How to Access Open Data Hub Data With R and SPARQL

Changed in version 2023.1: notify users of SPARQL endpoint reachable upon request only.

Datasets and their data in the Open Data Hub can be accessed using R, a software for statistical analysis and Open Data Hub’s SPARQL endpoint.

Warning

The SPARQL endpoint is currently not active, but can be activated upon request to . However, the ODH SPARQL portal, which contains sample data and queries, can be accessed at https://sparql.opendatahub.com/.

This howto shows you a method to retrieve data from the Open Data Hub, but does not address other features like, for example, plotting fetched data on a map.

It is also assumed you have already installed R on your workstation as well as the required R’s SPARQL library from CRAN.

Note

The SPARQL package is currently archived as apparently not maintained anymore.
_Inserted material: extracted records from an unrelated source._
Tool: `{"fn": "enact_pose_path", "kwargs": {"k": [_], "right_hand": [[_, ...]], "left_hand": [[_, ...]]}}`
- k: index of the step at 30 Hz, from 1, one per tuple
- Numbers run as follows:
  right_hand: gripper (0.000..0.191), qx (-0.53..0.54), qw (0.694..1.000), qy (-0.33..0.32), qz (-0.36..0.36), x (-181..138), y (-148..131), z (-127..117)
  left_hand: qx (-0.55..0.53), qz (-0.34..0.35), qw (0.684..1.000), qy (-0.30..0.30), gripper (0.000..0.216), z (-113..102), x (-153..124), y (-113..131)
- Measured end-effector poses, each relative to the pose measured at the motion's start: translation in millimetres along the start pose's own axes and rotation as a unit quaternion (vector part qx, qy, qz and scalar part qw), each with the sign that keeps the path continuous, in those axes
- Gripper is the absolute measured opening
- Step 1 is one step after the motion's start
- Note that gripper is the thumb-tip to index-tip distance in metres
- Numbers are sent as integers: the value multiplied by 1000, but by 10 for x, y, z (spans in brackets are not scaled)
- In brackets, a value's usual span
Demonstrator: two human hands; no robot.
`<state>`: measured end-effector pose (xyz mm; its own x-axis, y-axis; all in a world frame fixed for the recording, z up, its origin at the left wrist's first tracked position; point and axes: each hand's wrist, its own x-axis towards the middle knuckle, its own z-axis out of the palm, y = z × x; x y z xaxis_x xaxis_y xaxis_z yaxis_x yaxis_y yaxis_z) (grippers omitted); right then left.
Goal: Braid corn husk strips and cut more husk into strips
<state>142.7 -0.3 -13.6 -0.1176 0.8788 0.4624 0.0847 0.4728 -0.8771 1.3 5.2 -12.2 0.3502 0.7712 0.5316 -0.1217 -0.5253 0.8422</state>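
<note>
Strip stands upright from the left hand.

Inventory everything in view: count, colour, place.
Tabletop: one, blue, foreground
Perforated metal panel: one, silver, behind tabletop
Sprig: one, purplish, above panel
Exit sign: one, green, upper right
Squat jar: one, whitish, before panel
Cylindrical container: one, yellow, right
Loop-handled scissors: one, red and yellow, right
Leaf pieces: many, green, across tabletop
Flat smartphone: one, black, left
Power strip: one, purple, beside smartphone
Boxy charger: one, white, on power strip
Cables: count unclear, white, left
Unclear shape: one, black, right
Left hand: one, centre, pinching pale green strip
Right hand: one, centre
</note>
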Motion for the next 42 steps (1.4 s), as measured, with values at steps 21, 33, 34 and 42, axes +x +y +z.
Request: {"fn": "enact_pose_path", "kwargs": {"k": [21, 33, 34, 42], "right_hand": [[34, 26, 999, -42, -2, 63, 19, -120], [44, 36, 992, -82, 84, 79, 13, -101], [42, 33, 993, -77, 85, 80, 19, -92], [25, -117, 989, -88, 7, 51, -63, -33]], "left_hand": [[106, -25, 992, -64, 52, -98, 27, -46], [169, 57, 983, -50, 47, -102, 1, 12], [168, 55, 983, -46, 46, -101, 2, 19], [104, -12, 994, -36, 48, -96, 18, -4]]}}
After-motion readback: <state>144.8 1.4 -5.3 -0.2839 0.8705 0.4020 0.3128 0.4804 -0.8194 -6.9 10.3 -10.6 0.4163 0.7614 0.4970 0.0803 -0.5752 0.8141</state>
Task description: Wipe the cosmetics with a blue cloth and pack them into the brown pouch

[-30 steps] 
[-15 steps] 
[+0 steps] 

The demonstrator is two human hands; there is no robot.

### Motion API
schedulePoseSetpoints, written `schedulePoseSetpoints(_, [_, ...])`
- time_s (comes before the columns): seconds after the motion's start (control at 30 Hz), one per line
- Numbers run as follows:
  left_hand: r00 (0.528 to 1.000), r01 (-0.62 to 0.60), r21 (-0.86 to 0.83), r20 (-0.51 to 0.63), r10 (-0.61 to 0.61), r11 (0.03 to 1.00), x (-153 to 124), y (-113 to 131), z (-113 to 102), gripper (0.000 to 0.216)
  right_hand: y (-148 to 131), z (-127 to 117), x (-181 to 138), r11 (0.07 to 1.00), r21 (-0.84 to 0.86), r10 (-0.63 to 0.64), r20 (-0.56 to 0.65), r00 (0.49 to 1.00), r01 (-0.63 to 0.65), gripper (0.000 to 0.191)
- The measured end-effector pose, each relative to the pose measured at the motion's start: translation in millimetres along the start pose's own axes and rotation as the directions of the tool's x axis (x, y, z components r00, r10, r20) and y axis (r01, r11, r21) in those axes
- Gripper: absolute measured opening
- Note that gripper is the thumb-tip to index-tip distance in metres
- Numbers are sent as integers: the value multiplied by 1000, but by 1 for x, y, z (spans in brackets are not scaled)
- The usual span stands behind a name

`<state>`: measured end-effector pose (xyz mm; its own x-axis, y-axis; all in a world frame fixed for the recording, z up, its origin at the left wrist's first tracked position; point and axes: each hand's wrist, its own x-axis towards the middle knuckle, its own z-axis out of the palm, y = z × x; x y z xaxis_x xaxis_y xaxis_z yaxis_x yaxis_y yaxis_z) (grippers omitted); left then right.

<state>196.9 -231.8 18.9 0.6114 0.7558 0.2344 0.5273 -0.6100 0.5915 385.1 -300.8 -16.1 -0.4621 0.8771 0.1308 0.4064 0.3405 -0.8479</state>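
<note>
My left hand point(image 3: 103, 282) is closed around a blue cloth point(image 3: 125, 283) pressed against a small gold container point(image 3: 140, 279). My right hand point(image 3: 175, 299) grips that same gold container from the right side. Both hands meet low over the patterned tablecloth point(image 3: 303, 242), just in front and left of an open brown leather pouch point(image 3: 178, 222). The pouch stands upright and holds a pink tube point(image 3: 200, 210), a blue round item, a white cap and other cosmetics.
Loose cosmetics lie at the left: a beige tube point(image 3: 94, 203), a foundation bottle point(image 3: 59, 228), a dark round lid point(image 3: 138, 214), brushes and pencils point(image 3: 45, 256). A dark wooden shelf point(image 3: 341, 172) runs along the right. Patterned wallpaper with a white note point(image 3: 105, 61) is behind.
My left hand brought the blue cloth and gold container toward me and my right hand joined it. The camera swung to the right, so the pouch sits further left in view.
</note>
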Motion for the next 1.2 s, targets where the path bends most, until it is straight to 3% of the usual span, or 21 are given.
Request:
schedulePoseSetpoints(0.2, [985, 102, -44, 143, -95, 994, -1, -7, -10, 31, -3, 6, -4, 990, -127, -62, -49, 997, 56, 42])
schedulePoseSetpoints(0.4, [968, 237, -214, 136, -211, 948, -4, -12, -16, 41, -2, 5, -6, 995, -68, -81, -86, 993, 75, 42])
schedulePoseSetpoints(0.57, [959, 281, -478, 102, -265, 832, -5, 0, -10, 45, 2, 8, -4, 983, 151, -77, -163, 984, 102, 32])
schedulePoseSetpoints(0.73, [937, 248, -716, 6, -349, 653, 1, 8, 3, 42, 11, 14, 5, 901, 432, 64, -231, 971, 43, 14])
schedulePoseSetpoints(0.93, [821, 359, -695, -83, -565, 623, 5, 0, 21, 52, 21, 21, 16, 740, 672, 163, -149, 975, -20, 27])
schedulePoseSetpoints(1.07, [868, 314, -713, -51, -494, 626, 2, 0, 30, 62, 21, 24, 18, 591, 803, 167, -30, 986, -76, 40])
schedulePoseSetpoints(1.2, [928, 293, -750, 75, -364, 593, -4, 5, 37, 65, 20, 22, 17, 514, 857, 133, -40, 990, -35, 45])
In this howto, we use the latest version available, which is available at the above mentioned link.

Install SPARQL library

To install the SPARQL library, simply execute on Debian-like systems:

~# Rscript -e "install.packages('SPARQL')"
Installing package into ‘/usr/local/lib/R/site-library’
(as ‘lib’ is unspecified)
trying URL 'https://cloud.r-project.org/src/contrib/SPARQL_1.16.tar.gz'
Content type 'application/x-gzip' length 6548 bytes
==================================================
downloaded 6548 bytes

* installing *source* package ‘SPARQL’ ...
** package ‘SPARQL’ successfully unpacked and MD5 sums checked
** R
** byte-compile and prepare package for lazy loading
** help
*** installing help indices
** building package indices
** testing if installed package can be loaded
* DONE (SPARQL)

The downloaded source packages are in
   ‘/tmp/RtmpISkL9Z/downloaded_packages’

If you see the message * DONE (SPARQL), the installation was successful.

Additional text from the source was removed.